### Exercise instructions
Practice item. Set the material below down again exactly, with no pictures.

▼▼▼

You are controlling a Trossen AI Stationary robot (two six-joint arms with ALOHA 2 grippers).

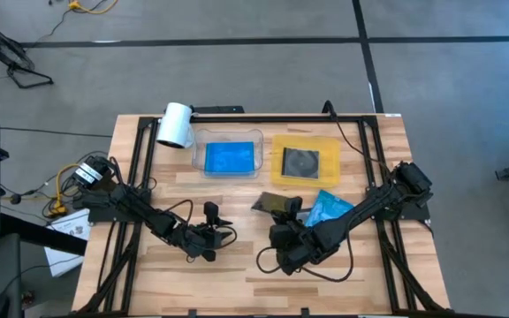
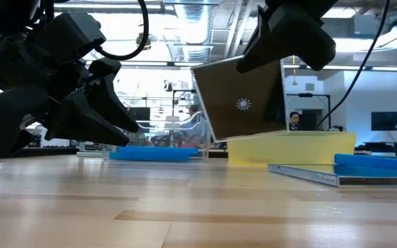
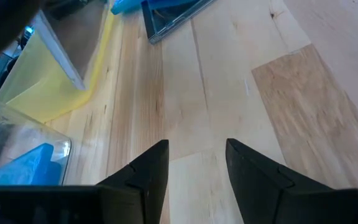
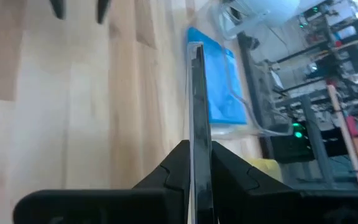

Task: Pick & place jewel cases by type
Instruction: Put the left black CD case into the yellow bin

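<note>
My right gripper (image 1: 283,223) is shut on a grey-clear jewel case (image 1: 277,205) near the table's middle, in front of the yellow tray (image 1: 330,146). In the low view the case (image 2: 243,103) stands tilted above the table. A blue case (image 1: 330,209) lies to its right, resting on a grey-clear case (image 2: 309,172). Another blue case (image 1: 230,157) lies in the clear tray (image 1: 197,150). A grey case with a dark disc (image 1: 300,163) lies in the yellow tray. My left gripper (image 1: 219,231) is open and empty, low over the table to the left. My right gripper pinches the grey-clear case between its two fingers (image 4: 173,165) at one edge (image 4: 196,134). The case runs straight out from the fingers, edge-on in the wrist view. It is lifted clear of the table and tilted, nearly on edge (image 2: 253,134).
A white cylinder (image 1: 175,124) lies at the far left corner of the trays. Black rails (image 1: 140,168) run along the table's left, right and far sides. Bare wood (image 1: 246,283) lies toward the near edge. People and equipment show in the room beyond (image 2: 295,120).
</note>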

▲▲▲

### Task answer
You are controlling a Trossen AI Stationary robot (two six-joint arms with ALOHA 2 grippers).


Task: Pick & place jewel cases by type
Instruction: Put the left black CD case into the yellow bin

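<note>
My right gripper (image 1: 283,223) is shut on a grey-clear jewel case (image 1: 277,205) near the table's middle, in front of the yellow tray (image 1: 330,146). In the low view the case (image 2: 243,103) stands tilted above the table. A blue case (image 1: 330,209) lies to its right, resting on a grey-clear case (image 2: 309,172). Another blue case (image 1: 230,157) lies in the clear tray (image 1: 197,150). A grey case with a dark disc (image 1: 300,163) lies in the yellow tray. My left gripper (image 1: 219,231) is open and empty, low over the table to the left. My right gripper pinches the grey-clear case between its two fingers (image 4: 173,165) at one edge (image 4: 196,134). The case runs straight out from the fingers, edge-on in the wrist view. It is lifted clear of the table and tilted, nearly on edge (image 2: 253,134).
A white cylinder (image 1: 175,124) lies at the far left corner of the trays. Black rails (image 1: 140,168) run along the table's left, right and far sides. Bare wood (image 1: 246,283) lies toward the near edge. People and equipment show in the room beyond (image 2: 295,120).
</note>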

Nothing more is required for this exercise.